Task requirements:
Look through the data below, and copy each line that carries the word "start".

━━━━━ Dataset extract ━━━━━

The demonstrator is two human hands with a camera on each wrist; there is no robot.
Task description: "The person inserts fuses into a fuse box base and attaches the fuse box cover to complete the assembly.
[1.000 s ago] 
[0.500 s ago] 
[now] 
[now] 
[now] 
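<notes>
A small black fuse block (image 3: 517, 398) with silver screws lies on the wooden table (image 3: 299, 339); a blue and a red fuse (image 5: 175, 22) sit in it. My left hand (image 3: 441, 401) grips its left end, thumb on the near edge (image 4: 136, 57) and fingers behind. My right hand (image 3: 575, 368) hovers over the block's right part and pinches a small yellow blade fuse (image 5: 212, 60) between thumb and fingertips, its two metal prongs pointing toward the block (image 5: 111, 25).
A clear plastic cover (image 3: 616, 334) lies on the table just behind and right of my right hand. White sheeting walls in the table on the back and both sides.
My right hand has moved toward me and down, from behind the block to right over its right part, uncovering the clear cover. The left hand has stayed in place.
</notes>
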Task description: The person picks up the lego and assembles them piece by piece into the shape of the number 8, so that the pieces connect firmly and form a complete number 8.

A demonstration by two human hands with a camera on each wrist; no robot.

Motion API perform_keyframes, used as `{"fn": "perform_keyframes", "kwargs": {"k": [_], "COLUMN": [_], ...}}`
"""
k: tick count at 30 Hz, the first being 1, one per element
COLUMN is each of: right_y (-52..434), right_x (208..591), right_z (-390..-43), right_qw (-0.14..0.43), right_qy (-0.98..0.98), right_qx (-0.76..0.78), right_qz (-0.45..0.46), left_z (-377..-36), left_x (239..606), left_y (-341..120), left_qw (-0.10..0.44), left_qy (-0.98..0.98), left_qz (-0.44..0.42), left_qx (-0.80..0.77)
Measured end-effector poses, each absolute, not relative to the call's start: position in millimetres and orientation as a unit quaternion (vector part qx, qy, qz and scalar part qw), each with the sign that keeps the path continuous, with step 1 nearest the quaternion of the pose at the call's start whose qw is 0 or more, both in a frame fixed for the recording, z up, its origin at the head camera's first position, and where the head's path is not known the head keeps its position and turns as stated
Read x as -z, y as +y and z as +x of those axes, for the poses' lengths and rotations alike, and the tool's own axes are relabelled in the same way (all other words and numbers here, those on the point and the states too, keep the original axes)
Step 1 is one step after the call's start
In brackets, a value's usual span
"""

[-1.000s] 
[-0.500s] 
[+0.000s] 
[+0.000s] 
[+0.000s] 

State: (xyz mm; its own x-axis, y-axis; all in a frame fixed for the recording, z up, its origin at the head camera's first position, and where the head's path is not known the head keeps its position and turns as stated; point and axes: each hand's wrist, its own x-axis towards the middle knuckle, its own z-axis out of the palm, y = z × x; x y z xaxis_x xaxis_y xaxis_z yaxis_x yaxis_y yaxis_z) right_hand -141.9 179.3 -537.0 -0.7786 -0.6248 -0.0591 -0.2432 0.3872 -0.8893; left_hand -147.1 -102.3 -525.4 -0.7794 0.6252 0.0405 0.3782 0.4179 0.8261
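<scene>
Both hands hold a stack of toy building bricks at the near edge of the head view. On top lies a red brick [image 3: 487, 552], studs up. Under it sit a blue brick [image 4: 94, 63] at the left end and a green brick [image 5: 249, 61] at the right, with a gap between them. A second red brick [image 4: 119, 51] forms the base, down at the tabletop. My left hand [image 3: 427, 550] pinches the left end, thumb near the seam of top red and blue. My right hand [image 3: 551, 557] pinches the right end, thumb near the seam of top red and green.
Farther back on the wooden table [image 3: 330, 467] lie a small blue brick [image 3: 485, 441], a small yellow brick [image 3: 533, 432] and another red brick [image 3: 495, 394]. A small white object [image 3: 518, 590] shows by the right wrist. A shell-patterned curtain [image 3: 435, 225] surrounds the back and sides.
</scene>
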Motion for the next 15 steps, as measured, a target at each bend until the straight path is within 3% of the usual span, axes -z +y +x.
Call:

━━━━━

Solution to this task:
Measured end-effector poses, each absolute, not relative to the call's start: position in millimetres and orientation as a unit quaternion (vector part qx, qy, qz and scalar part qw), each with the sign that keeps the path continuous, with step 1 nearest the quaternion of the pose at the call's start whose qw is 0 or more, both in a frame fixed for the recording, z up, its origin at the head camera's first position, and where the head's path is not known the head keeps its position and turns as stated
Step 1 is one step after the call's start

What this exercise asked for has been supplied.